Una descrizione delle suddette cultivar si trova già nel fondamentale libro di Fanelli (1939) “Varietà pugliesi di mandorle”, Bari-Roma, Favia, dove vengono descritte come varietà esistenti da tempo sul territorio. In particolare, riguardo la “Filippo Cea” il Fanelli sosteneva  che è “ottima varietà per la produzione di semi da destinarsi a dolciumi, farine ecc” e  già da allora, affermava che “sarebbe un grave errore distruggere l’attuale patrimonio di varietà, affermatesi attraverso una esperienza secolare, per ottenere la desiderata standardizzazione”. Inoltre sosteneva, riferendosi alle varietà autoctone, che “nelle zone di antica coltura la questione delle varietà non può essere trattata con semplicismo: differenze di terreno e di clima impongono di procedere con la massima cautela nella sostituzione delle varietà, né è esclusa la probabilità che talune varietà, oggi confinate in aree ristrette, valgano quanto o più di quelle che hanno raggiunto la celebrità per merito di una maggiore attività commerciale

Nel tempo si è consolidato uno stretto legame tra territorio e qualità del prodotto “mandorla”. Al fine di potenziarne ed evidenziarne i pregi, ma soprattutto dare al prodotto finito quel valore aggiunto che lo rende tipico e insostituibile, è necessario caratterizzarlo e proteggerlo per evidenziarne le differenze rispetto ad altre produzioni di diversa provenienza.
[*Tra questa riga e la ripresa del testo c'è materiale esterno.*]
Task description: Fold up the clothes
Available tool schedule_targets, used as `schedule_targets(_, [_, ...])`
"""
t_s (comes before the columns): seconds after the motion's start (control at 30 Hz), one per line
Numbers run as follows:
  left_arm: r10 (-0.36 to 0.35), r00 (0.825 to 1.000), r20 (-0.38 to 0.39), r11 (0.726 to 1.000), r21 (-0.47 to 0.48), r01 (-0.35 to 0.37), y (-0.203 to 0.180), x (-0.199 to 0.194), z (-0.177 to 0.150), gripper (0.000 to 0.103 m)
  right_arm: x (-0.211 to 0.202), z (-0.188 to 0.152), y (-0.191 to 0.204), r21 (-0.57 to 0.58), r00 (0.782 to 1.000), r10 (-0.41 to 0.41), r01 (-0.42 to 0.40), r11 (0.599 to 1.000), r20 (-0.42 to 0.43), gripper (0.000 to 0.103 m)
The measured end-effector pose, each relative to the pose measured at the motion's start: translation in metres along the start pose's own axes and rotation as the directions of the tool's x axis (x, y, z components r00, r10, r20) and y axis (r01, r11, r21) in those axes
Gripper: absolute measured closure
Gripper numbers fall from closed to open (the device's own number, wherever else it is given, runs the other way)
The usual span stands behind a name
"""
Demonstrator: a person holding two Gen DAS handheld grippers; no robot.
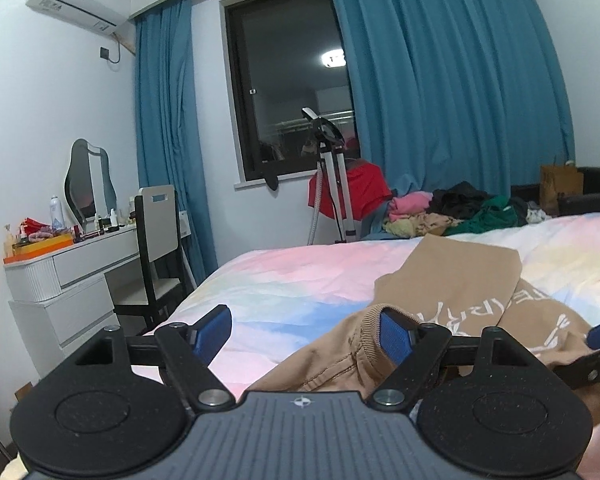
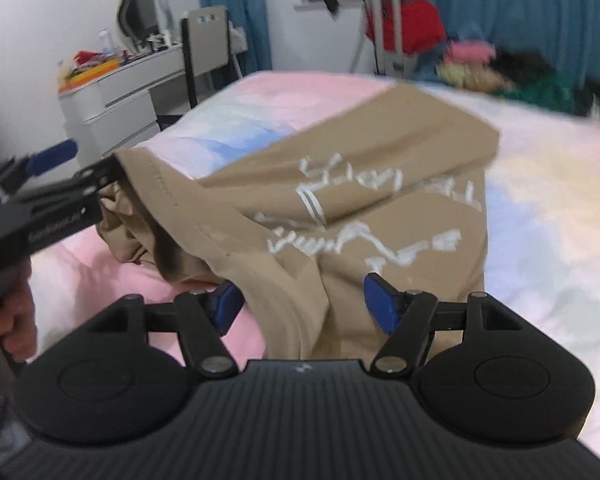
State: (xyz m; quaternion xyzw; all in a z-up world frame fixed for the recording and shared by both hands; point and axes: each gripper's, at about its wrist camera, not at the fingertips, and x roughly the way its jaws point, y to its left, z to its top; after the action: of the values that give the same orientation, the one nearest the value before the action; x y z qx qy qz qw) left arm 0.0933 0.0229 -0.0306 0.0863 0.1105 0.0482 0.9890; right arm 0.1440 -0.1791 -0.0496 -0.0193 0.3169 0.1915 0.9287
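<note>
Tan cloth, a shirt (image 2: 364, 208) with white lettering, lies partly folded on my pastel bed cover (image 2: 540, 184), one corner lifted off it at the left. My right tool (image 2: 304, 300) stands spread with the near hem of the shirt bunched between its blue pads, which do not press on it. My left tool (image 1: 306, 330) is spread wide too; a ribbed edge of the shirt lies against its right pad, and in the right wrist view cloth hangs at its tip. Beyond the bed sit a heap of clothes (image 1: 452, 210), a chair (image 1: 158, 248) and a white dresser (image 1: 72, 276).
</note>
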Motion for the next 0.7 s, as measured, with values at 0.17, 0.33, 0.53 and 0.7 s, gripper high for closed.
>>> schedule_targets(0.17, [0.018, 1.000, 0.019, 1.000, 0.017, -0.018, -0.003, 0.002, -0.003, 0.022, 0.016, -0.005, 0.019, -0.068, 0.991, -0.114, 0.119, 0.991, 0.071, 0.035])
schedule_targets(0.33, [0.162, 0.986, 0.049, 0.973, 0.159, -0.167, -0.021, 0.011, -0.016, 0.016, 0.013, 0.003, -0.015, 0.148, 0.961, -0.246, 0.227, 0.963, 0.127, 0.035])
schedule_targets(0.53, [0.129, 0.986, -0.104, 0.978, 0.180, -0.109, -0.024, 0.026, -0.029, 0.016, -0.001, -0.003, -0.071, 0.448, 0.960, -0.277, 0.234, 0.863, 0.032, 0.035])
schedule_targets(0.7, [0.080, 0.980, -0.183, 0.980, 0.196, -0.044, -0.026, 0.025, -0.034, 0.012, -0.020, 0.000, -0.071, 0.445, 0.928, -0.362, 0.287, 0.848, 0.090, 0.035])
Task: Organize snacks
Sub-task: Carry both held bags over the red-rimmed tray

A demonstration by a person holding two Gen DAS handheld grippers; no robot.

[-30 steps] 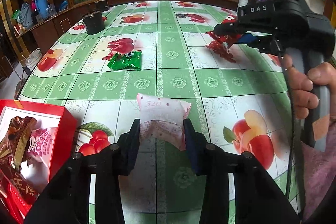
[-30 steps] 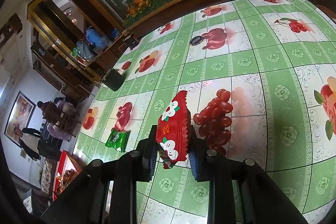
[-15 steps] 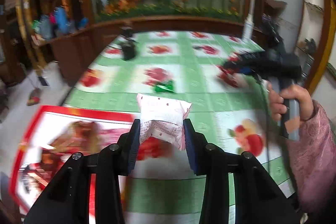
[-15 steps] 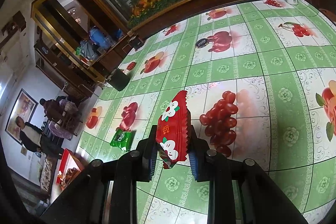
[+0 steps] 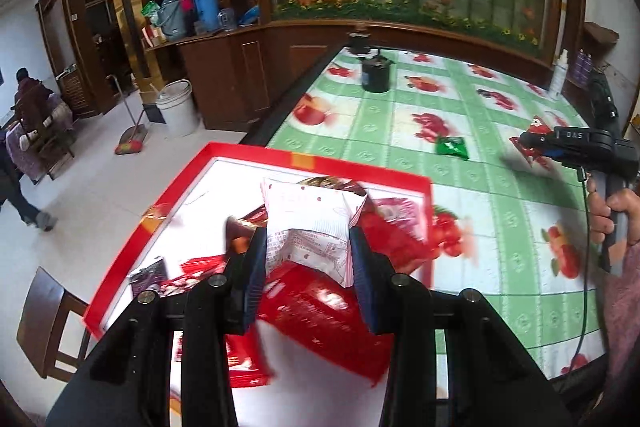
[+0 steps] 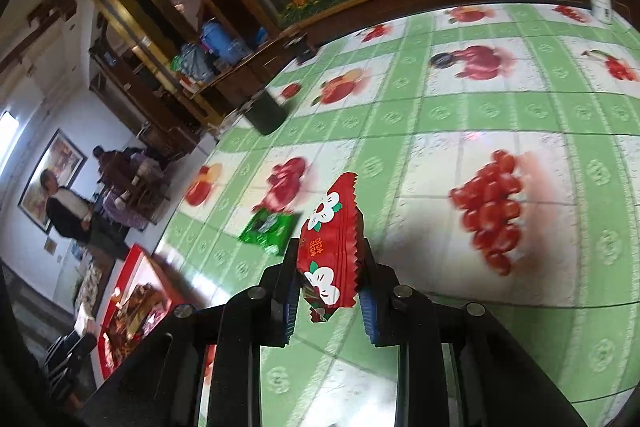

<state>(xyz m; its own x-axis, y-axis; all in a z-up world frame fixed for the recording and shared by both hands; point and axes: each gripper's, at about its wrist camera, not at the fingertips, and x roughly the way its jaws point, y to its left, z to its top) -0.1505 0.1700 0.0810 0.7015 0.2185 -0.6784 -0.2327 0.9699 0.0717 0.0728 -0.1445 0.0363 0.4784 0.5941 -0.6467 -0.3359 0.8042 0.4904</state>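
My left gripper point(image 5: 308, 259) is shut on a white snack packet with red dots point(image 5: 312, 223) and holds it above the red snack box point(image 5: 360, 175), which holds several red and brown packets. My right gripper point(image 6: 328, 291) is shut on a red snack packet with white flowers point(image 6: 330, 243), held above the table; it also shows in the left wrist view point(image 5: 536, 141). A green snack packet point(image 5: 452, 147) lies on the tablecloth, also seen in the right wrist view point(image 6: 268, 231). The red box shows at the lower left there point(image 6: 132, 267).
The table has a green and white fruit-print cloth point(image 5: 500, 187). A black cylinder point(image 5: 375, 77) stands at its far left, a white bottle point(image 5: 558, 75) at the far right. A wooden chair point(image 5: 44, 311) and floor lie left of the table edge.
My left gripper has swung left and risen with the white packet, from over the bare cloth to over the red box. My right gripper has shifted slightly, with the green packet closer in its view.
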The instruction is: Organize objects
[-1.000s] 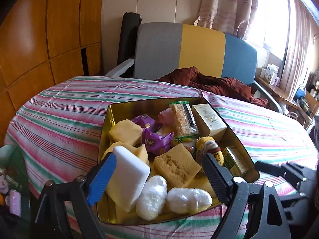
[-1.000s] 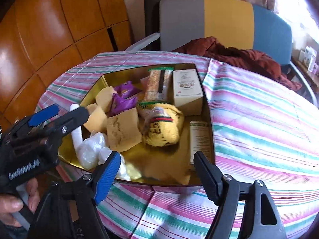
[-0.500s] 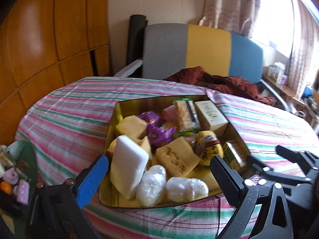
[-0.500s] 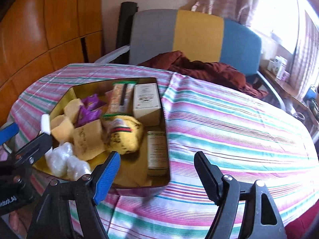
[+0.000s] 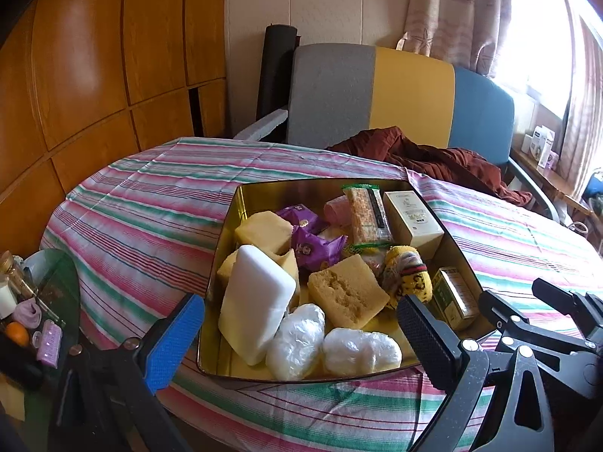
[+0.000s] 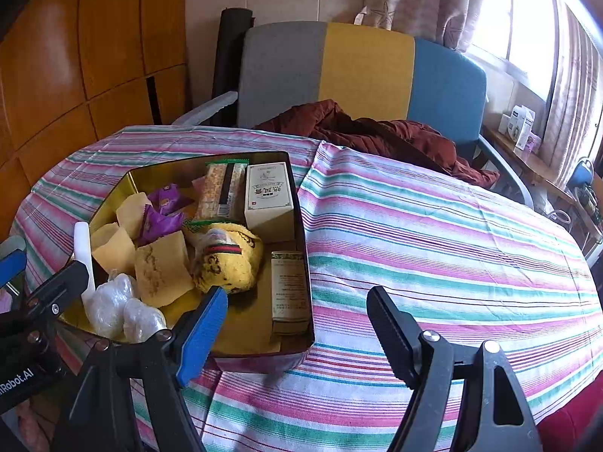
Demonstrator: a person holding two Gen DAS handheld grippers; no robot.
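Note:
A gold tin [image 5: 225, 248] sits on the striped tablecloth [image 5: 143, 218], filled with several items. A white block [image 5: 256, 305] leans against yellow sponges [image 5: 346, 292] at the tin's near left, beside two plastic-wrapped white lumps [image 5: 297, 341]. My left gripper [image 5: 301, 333] is open at the tin's near edge, its pads either side of the block and lumps without touching them. In the right wrist view the tin [image 6: 264, 361] lies to the left. My right gripper [image 6: 297, 326] is open over the tin's near right corner and the cloth, holding nothing.
Purple snack packets [image 5: 312, 241], a cereal bar [image 5: 367, 214], a white box [image 5: 412, 218], a yellow knit bundle [image 6: 230, 260] and a small green-gold box [image 6: 288, 290] fill the tin. A tricolour chair [image 6: 361, 71] with dark red cloth [image 6: 369, 132] stands behind. A glass side table [image 5: 45, 301] is at left.
My left gripper's jaws widened and drew back from the white block, which stays leaning in the tin. The right wrist view swung right, so the tin now lies at its left.

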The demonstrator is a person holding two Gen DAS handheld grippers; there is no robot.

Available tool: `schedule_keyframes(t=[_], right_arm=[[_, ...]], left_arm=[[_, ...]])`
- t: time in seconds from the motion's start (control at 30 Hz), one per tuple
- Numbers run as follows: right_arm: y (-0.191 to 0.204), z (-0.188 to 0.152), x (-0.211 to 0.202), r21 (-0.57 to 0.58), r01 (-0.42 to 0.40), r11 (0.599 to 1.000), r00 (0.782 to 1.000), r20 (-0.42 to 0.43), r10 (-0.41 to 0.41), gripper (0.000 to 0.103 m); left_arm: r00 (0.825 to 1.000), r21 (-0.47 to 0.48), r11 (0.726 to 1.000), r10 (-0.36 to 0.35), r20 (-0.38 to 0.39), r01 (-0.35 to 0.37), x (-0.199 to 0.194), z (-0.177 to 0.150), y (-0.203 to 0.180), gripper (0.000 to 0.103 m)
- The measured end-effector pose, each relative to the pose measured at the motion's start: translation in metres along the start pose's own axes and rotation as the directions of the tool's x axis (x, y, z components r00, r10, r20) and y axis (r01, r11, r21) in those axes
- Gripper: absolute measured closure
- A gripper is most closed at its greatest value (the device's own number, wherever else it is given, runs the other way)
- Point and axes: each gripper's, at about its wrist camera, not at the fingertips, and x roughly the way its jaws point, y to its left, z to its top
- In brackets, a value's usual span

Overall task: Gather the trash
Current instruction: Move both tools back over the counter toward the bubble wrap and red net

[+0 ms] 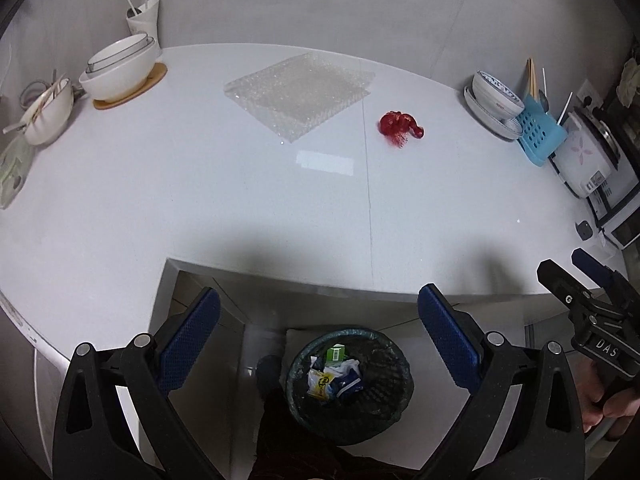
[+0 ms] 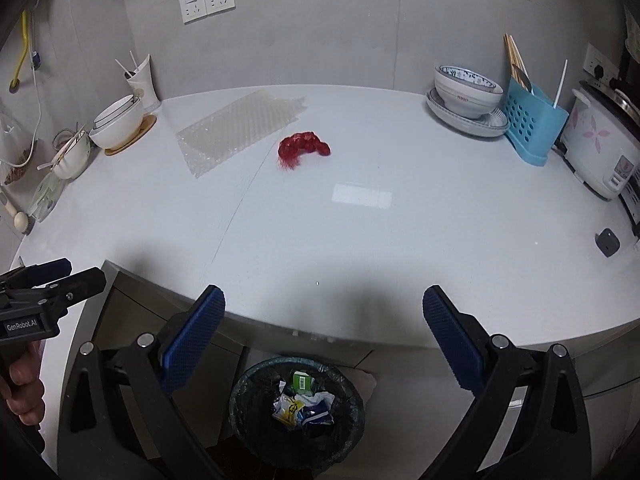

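Note:
A crumpled red net wrapper [image 1: 400, 125] [image 2: 304, 148] lies on the white counter [image 1: 200, 184] [image 2: 440, 216], past its middle. A clear bubble-wrap sheet [image 1: 300, 94] [image 2: 240, 132] lies flat to its left. A black mesh trash bin [image 1: 396, 400] [image 2: 348, 432] with a dark liner stands on the floor below the counter's front edge and holds several wrappers. My left gripper [image 1: 318, 340] is open and empty above the bin. My right gripper [image 2: 324, 340] is open and empty, also above the bin, at the counter's front edge. Each gripper shows at the edge of the other's view.
Stacked white bowls on a wooden coaster [image 1: 120, 72] [image 2: 120, 128] and a cup with straws [image 1: 144, 16] stand at the back left. A bowl on plates [image 1: 496, 100] [image 2: 468, 96], a blue utensil holder [image 1: 540, 132] [image 2: 532, 124] and a rice cooker [image 2: 600, 148] stand at the right.

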Motion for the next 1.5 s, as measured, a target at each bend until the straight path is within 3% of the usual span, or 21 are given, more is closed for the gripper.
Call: schedule_keyframes(t=[0.3,0.7,1.5], right_arm=[[0.011,0.044,0.002,-0.002,0.0,1.0,0.999,0.046,0.0,0.008],[0.025,0.098,0.037,0.015,0.012,1.0,0.998,0.062,-0.013,0.008],[0.037,0.171,0.16,0.054,0.06,0.997,0.997,-0.057,-0.057,0.008]], left_arm=[[1.0,0.016,1.0,-0.006,0.02,0.005,0.0,0.04,0.005,0.006],[1.0,0.046,0.999,0.002,0.006,-0.003,0.034,0.102,0.022,0.006],[0.997,0.062,0.998,0.025,-0.077,-0.02,0.156,0.223,0.066,0.006]])
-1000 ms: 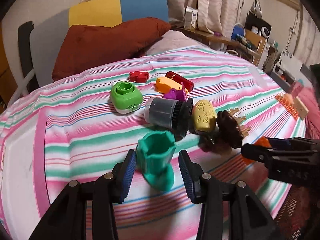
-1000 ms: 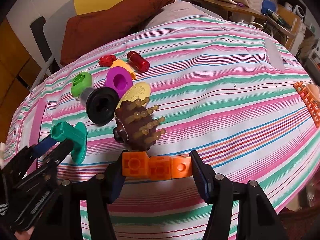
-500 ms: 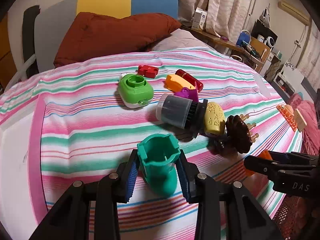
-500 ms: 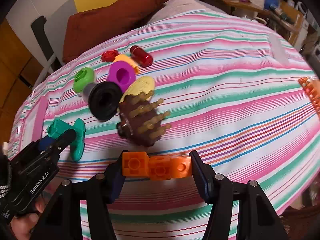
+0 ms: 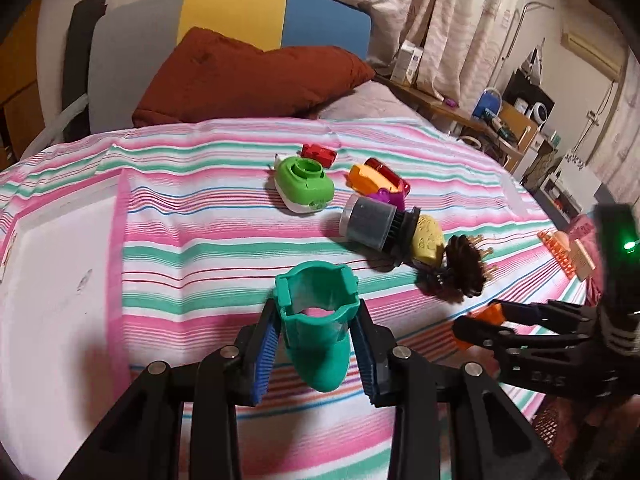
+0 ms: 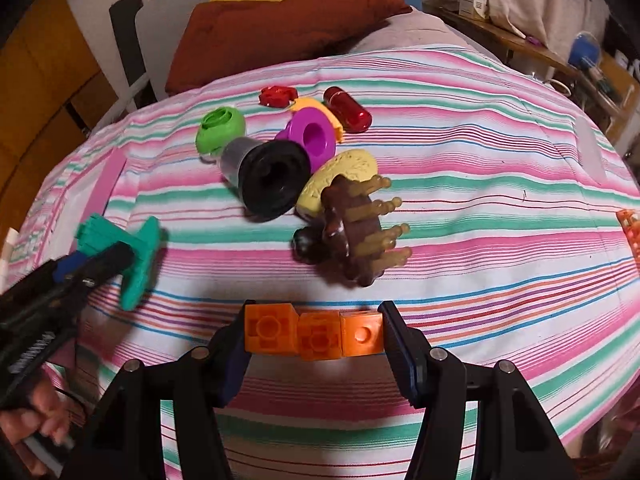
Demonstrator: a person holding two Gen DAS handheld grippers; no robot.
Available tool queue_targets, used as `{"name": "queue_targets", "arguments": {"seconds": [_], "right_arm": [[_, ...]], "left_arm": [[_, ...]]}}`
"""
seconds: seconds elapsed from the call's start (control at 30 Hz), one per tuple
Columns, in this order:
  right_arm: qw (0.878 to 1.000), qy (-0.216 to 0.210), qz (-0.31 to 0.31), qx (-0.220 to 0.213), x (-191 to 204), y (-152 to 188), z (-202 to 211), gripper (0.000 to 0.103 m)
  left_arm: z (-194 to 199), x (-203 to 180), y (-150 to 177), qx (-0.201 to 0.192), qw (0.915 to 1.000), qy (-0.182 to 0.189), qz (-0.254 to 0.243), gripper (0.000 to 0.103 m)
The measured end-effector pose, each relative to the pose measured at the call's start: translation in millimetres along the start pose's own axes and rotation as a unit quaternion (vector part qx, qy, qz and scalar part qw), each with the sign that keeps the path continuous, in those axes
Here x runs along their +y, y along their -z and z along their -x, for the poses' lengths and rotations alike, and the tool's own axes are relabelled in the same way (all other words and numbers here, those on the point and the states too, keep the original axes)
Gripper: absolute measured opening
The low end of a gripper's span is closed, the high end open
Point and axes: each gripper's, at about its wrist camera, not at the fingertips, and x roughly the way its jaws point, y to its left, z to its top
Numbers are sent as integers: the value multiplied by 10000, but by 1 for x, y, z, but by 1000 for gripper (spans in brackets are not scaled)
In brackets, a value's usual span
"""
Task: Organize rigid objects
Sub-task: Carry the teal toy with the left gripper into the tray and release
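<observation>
Both pieces are off the striped bedspread (image 6: 480, 184) now, left gripper (image 5: 316, 344) clamped on the teal cup-shaped toy (image 5: 318, 332), right gripper (image 6: 314, 338) pinching the orange block strip (image 6: 314, 336), while the cluttered toy pile (image 6: 304, 176) awaits sorting.

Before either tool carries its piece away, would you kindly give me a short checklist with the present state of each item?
1. Left tool shut on the teal piece, pads on both sides: ok.
2. Right tool shut on the orange blocks, pads at both ends: ok.
3. Teal piece clear of the bedspread: cannot tell.
4. Block row joined and straight: not ok, the middle block sits slightly skewed.
5. Brown brush apart from the blocks: ok.
6. Drop-off spot in view: cannot tell.
</observation>
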Motion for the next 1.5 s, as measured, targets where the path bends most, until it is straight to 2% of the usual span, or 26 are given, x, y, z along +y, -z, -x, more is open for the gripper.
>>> {"name": "queue_targets", "arguments": {"seconds": [0.3,0.67,1.0,1.2,1.5], "right_arm": [[9994,63,343,-23,15,5,-7,61],[9967,-77,753,-285,41,12,-5,61],[9944,-276,927,-433,58,19,-5,61],[9926,-416,1036,-471,75,23,-6,61],[9911,-597,1077,-505,104,23,-9,61]], "left_arm": [[40,27,-2,-341,9992,-94,196,35],[63,104,-1,-481,9945,-587,728,35],[52,185,-13,-201,9868,-1214,1057,35],[35,227,-22,64,9828,-1459,1134,35],[5,258,-42,362,9800,-1686,997,35]]}}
L’ottima interazione con le caratteristiche pedo-climatiche dell’ambiente di origine fanno della Filippo Cea e Antonio Devito due cultivar in grado di dare un prodotto con delle caratteristiche organolettiche di grande gradevolezza e di particolare aroma. L’insieme di questi aspetti danno un forte valore aggiunto, in grado di valorizzare il territorio fornendo una valida alternativa all’olivo che insieme al mandorlo, rappresentano le due colture predominanti. Anche l’urbanistica di Toritto è stata adeguata alla lavorazione della mandorla. Una delle principali strade del centro storico, risalente al XVIII secolo, via Ettore D’Urso, ha marciapiedi molto larghi per consentire l’esposizione al sole delle mandorle smallate e sgusciate.  Le masserie di Toritto, alcune risalenti al secolo XVII, hanno appositi locali in pietra per la conservazione e la lavorazione delle mandorle e aie per consentire l’esposizione al sole delle stesse. La tradizionale smallatura a mano e la successiva sgusciatura e pelatura, un tempo eseguiti esclusivamente a mano, dagli anni cinquanta del secolo XX vengono effettuati anche attraverso appositi macchinari.